L’autre explication vient de la multiplication des dépenses fiscales et des baisses d’impôts des plus aisés : 130 milliards d’euros de baisses d’impôts et de cotisations entre 2000 et 2012, auxquels il faut ajouter 40 milliards d’euros d’exonérations de cotisations votées entre 2012 et 2017 et 55 milliards d’euros de baisses d’impôts depuis 2017.

Il est essentiel de mesurer l’ampleur de ces chiffres, d’autant que le déficit public est particulièrement haut cette année – il s’établira à 158 milliards d’euros – et que la charge fiscale continuera de basculer des entreprises vers les ménages et des plus riches vers les couches moyennes ou modestes, comme en attestent la suppression de la cotisation sur la valeur ajoutée des entreprises et le refus de taxer les superprofits.

Dans ces conditions, force est de constater que la dette joue avant tout un rôle politique et qu’elle participe à imposer des choix libéraux partout en Europe. Cette méthode s’appelle la sidération de la dette : elle conduit à tétaniser les peuples et à justifier les contre-réformes les plus libérales. Elle s’est exercée en Grèce et en Italie ; elle est toujours à l’œuvre chez nous avec les réformes iniques des retraites – l’âge de départ sera peut-être reculé jusqu’à 67 ans – et de l’assurance chômage.

À grands coups de communication, on nous rebat les oreilles avec le sempiternel poncif de la dette à 110 % ou à 112 % du PIB. Atteignant bientôt 3 000 milliards d’euros, la dette deviendra insoutenable, nous dit-on, sans manquer de faire la comparaison avec la situation d’un ménage. Mais l’État n’est pas un ménage ! S’il y a 3 000 milliards de dette, il y a également de 15 000 à 16 000 milliards d’actifs en comptant tout. (Applaudissements sur les bancs des groupes GDR-NUPES et LFI-NUPES.) Ces comparaisons n’ont aucun sens et il faut exclure de la bonne analyse la valeur absolue de la dette, pour lui préférer la question de la soutenabilité. À ce titre, le rapport du Gouvernement offre bon nombre d’enseignements. Il montre que la dette est détenue à 49 % par des non-résidents. Il met aussi en évidence une hausse à venir des taux d’intérêt – 2,5 % aujourd’hui, 3 % d’ici à 2027 –, ce qui réduit le déficit stabilisant et renchérit la charge d’intérêts.

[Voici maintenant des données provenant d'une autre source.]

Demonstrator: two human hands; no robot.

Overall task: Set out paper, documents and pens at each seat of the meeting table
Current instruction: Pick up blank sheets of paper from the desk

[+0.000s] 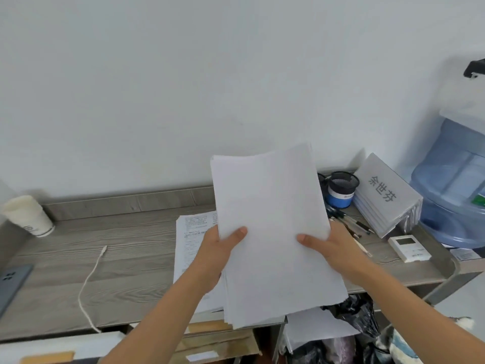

Quelle conclusion tirer de ces constats ? Faut-il s’en tenir à la conclusion du Gouvernement, de la Cour des comptes et de toutes les commissions ad hoc qui se sont succédé, à savoir réduire davantage le déficit en réduisant les dépenses, afin de rassurer les marchés financiers et les agences notation qui déterminent nos taux d’emprunt ? En somme, jouer le jeu dans le cadre fixé qui, depuis trente ans, a vu la s’accroître en même temps que les inégalités de richesse et de patrimoine ?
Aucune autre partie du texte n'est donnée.